Hospitalists: A plus for patient care
GREENVILLE, N.C. (Nov. 1, 2001) — On a recent Monday, Dr. Anthony Smith was caring for 36 patients. That’s about an average patient load on a typical day at the office. Smith’s office, however, is Pitt County Memorial Hospital.
Smith is one of four hospitalists who began work at PCMH last month. In addition to Smith, they are Drs. Kevin Gaylord and Erik Summers, all graduates of the internal medicine residency program at University Health Systems of Eastern Carolina, and Dr. Sanvir Singh, who also spent time at the medical school studying gerontology. Also, D.J. Nelson, a family nurse practitioner and former PCMH emergency department nurse, works for the hospitalist program.
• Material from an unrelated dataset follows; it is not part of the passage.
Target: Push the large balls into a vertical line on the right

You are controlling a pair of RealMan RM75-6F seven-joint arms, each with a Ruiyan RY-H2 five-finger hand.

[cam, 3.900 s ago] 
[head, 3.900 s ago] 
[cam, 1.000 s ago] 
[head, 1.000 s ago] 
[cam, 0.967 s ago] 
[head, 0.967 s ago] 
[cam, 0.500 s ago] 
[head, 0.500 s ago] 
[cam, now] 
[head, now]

Gaylord, Smith and Summers are employed by the Brody School of Medicine at East Carolina University and have faculty appointments; Singh and Nelson are employed by Physicians East. PCMH contracts for the service. All the hospitalists are internists, and their patients have a wide range of illnesses, but all are adults.
The ECU Department of Pediatrics began its own hospitalist program a year or so ago.
Put simply, hospitalists are doctors who see patients in hospitals. The term first appeared in a 1996 article in the New England Journal of Medicine by Dr. Robert Wachter of the University of California-San Francisco. At PCMH, the hospitalist program arose from discussions that began a year or two ago among leaders of PCMH, Physicians East, and the Brody School of Medicine at ECU. The physicians needed help with inpatient coverage. The medical school needed extra physicians when patient volume became too great for residents to handle. PCMH needed to do more to free up beds for patients waiting to be admitted, said Dr. Clyde Brooks, medical director for quality at PCMH and leader of the hospitalist program.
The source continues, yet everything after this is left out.